By Reece Hooker
The explosion of next generation chatbots threatens to transform every facet of our lives. And the tech is accelerating. As soon as OpenAI’s ChatGPT entrenched itself in the lexicon, the updated GPT-4 model was rolled out. As quickly as experts in fields like education began to understand capabilities and limitations of large language models on the market, the latest iteration prompted a new round of questions without clear answers.
Chatbots are here to stay. Microsoft founder Bill Gates said improvements in artificial intelligence will “change our world”. Microsoft has invested USD$10 billion in OpenAI, which boasted a record 100 million monthly users in January 2023. But it’s far from the only game in town, as megalithic corporations and plucky startups jostle for funding and talent in the crowded artificial intelligence gold rush.
Who’s making the next generation of chatbots?
It seems like pretty much everybody. OpenAI seems to be the name on everyone’s lips, with its ChatGPT model dwarfing the popularity of its peers. And, with its ambitious newest model GPT-4 just hitting the market, it might be putting distance between itself and its peers.
But it’ll need to stay on top of its game to keep pole position. Google has released Bard, which has been incubating for a while. The tech giant had kept its AI-chatbots hidden from the public over concerns about inaccuracies, but it’s changed its tune as rivals started beating it to market.
Tech start-up Antropic, founded by ex-OpenAI employees, launched Claude in mid-March.
Amazon’s plans to enter the fray are afoot, announcing in February 2023 a partnership with Hugging Face to produce the next iteration of the AI startup’s Bloom language model.
Facebook’s parent company Meta announced its model, LLaMA, which was leaked online two weeks later. Chinese giant Baidu launched its chatbot, Ernie, in March to mixed reviews.
Elon Musk — a co-founder of OpenAI who left the board in 2018 — has reportedly started hiring AI experts for a research laboratory. The Twitter and Tesla CEO is reportedly interested in competing with OpenAI after praising the “scary good” ChatGPT.
The gold rush for AI chatbots isn’t just contained to the big companies. Character.AI, a startup with no revenue, raised USD$150 million after receiving a USD$1 billion valuation from influential venture capital firm Andreessen Horowitz.
A name to watch as the space grows is Apple, which hasn’t gone public with any plans, but is perfectly resourced to make a splash in the generative AI market.
Can we trust chatbots to be accurate?
The short answer is no. Developers aren’t shying away from this — OpenAI warns users of GPT-4 the product has “many known limitations”, citing “social biases, hallucinations, and adversarial prompts”. The technology is pushing boundaries but no one’s pretending it’s a finished product.

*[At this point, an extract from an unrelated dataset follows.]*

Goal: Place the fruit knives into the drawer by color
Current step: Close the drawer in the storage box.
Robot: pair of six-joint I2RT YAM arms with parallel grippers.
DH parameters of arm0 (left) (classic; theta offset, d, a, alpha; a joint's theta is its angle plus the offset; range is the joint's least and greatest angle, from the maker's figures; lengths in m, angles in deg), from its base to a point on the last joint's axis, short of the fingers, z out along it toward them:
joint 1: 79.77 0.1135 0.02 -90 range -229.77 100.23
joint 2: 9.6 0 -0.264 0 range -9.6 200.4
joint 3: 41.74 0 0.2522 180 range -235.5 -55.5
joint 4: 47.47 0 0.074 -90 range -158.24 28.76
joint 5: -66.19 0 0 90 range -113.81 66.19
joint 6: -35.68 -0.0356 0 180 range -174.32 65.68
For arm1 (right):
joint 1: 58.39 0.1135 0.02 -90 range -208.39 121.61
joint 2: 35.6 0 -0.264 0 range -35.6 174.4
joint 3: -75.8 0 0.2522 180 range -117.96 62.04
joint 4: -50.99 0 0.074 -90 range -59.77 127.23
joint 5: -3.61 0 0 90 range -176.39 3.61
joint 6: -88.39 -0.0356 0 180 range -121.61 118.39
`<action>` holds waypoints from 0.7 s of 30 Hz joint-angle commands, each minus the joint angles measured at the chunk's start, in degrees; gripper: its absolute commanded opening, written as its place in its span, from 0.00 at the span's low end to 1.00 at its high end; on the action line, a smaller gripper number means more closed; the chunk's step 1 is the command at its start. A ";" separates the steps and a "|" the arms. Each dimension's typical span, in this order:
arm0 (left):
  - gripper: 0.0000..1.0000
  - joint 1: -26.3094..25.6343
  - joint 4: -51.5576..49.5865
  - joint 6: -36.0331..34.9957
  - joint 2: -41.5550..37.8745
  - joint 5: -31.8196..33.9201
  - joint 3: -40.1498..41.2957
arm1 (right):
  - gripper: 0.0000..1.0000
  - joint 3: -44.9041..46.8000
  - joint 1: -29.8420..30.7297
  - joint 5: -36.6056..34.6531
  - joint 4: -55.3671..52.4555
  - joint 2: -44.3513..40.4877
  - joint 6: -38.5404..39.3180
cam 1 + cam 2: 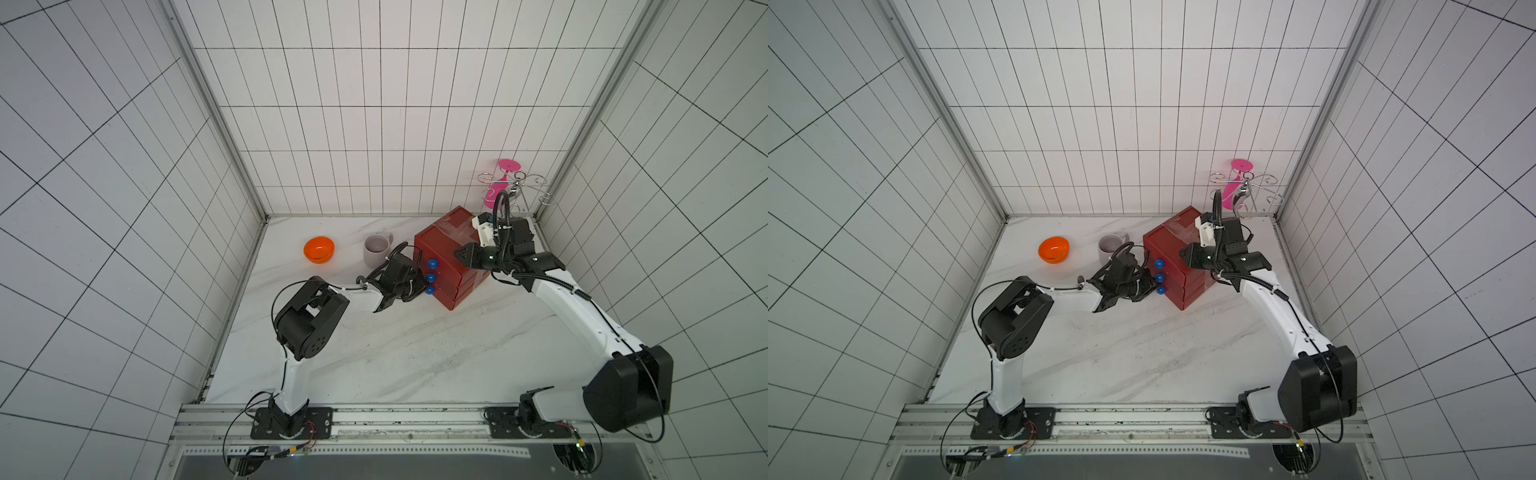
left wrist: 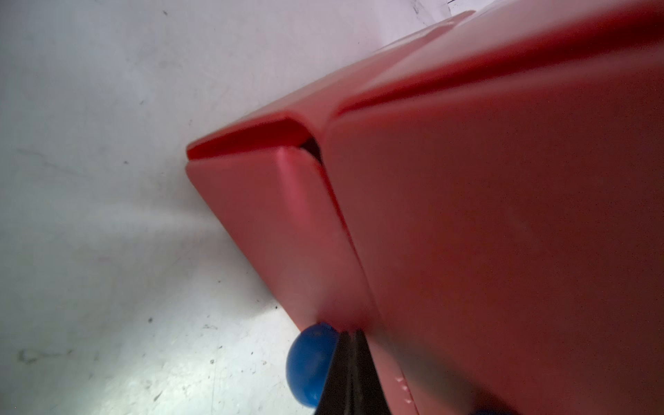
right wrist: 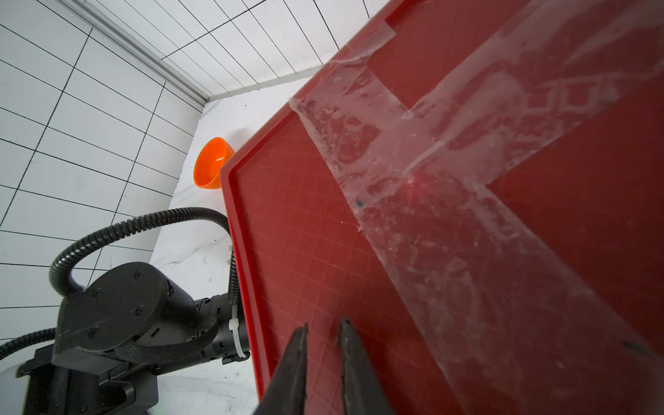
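drawer chest [image 1: 446, 245], one, red, stands at the back right of the white marble table [image 1: 395, 353] in both top views. it is turned cornerwise, with three blue knobs [image 1: 431, 277] in a column down its front. the left gripper [image 1: 419, 291] sits low at that front, right by the lowest knob. the right gripper [image 1: 460, 252] reaches over the chest's top. just left of the chest is one pale mug [image 1: 377, 250], and further left, apart, one orange bowl [image 1: 319, 248]. in the corner behind the chest is one wire rack [image 1: 536, 192] with one pink glass [image 1: 500, 185] on it.

left wrist view: the two fingers are pressed fully together with nothing between them, tips at the red drawer front. one blue knob sits just beside them, outside the grip. a sliver of a second blue shape shows at the frame's edge.

right wrist view: the two fingers stand a narrow gap apart with nothing in it, tips over the chest's gridded top. whether they touch it i cannot tell. at least two strips of clear tape [image 3: 413, 161] cross on that top. the one bowl shows past the chest's rim, and the left arm [image 3: 118, 309] is at the chest's front.
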 commanded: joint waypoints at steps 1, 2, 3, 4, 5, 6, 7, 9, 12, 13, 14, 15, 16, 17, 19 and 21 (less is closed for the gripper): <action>0.00 -1.62 6.55 2.92 2.03 -0.59 1.15 | 0.20 7.59 0.51 -2.24 -26.73 8.85 0.38; 0.00 -1.83 7.33 3.28 2.04 -0.35 1.45 | 0.20 7.54 0.47 -2.15 -26.72 8.81 0.36; 0.00 -1.94 7.89 3.51 1.92 -0.18 1.63 | 0.20 7.48 0.47 -2.17 -26.72 8.92 0.36; 0.00 -2.09 8.26 3.79 1.89 0.04 1.92 | 0.20 7.41 0.47 -2.15 -26.67 8.87 0.40; 0.00 -2.17 8.64 3.99 1.79 0.08 2.19 | 0.20 7.34 0.46 -2.13 -26.60 8.79 0.37; 0.00 -2.21 8.86 4.10 1.52 0.13 2.38 | 0.20 7.30 0.47 -2.22 -26.44 8.65 0.39; 0.00 -2.26 9.00 4.12 1.24 0.08 2.60 | 0.20 7.24 0.48 -2.22 -26.14 8.30 0.20; 0.00 -2.35 8.87 4.02 0.35 0.40 3.35 | 0.20 6.83 0.46 -2.04 -26.03 7.74 0.04; 0.00 -2.41 8.47 3.56 -1.72 0.74 4.85 | 0.20 5.68 0.39 -2.22 -25.96 6.85 -0.10; 0.00 -2.37 7.62 2.90 -2.66 1.02 5.12 | 0.20 5.23 0.38 -2.31 -25.96 6.52 -0.16; 0.00 -2.42 6.44 2.04 -3.66 1.46 5.42 | 0.20 4.64 0.38 -2.47 -25.94 6.33 -0.18; 0.00 -2.40 5.55 1.42 -4.60 1.83 5.61 | 0.20 4.07 0.38 -2.48 -25.96 6.30 -0.23; 0.00 -2.39 4.29 0.61 -5.77 2.35 5.87 | 0.20 3.36 0.38 -2.44 -25.95 6.30 -0.23; 0.01 -2.35 2.88 -0.39 -6.98 2.85 5.97 | 0.20 2.49 0.38 -2.43 -25.96 6.30 -0.25; 0.01 -2.39 0.28 -2.35 -9.18 3.79 6.06 | 0.20 0.72 0.32 -2.24 -25.96 6.22 -0.25; 0.02 -2.28 -2.48 -4.22 -11.39 4.92 5.97 | 0.20 -1.28 0.30 -2.31 -25.94 6.30 -0.10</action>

The transparency of developers doesn’t quell worries that the widespread adoption of next-generation chatbots could contribute to the spread of misinformation. US news ratings agency NewsGuard ran an exercise and found GPT-4 spread false stories at a higher rate than its predecessor, although OpenAI claimed the product is 40 percent more likely to produce factual answers than GPT-3.5 in internal testing.
While some are concerned about the consequences of people placing their trust in undercooked language models, there are experts who see the issue differently: that the challenge will be in convincing people to trust artificial intelligence.
Boston University behavioural psychologist Chiara Longoni sees “potential to do a lot of good with AI” — if we can generate enough trust in its limited usage.
“When a reporter makes an error, a reader isn’t likely to think all reporters are unreliable. After all, everyone makes mistakes,” she said.
“But when AI makes a mistake, we are more likely to mistrust the entire concept. Humans can be fallible and forgiven for being so. Not so machines.”
What are governments doing to regulate chatbots?
Not a lot, yet. The speed of innovation is far out-running any government’s ability to legislate and that’s not n indictment on any administration. Writing laws is a tough job that requires close scrutiny and a robust series of checks and balances.
But there’s certainly more that could be done — as Chief Scientist at UNSW.AI Toby Walsh points out, there are models regulators can look to.
“In high-risk areas like aviation or pharmacology, there are government bodies with significant powers to oversee new technologies,” he said.
“We can also look to Europe whose forthcoming AI Act has a significant risk-based focus. Whatever shape this regulation takes, it is needed to assure we secure the benefits of AI while avoiding the risks.”
Proponents for more agile regulation have pointed to a trend towards less openness from big players. Walsh said OpenAI’s latest technical report for GPT-4 was “more white paper” and contained “no technical details” about the newest chatbot.
As commercial pressures mount on companies to retain every edge in the lucrative, crowded marketplace for chatbots, it becomes harder to rely on goodwill and a spirit of cooperation to underpin the flow of information and data from companies that are developing and releasing the technology. In its place, a robust set of regulations might offer a more cohesive way to innovate while still protecting users.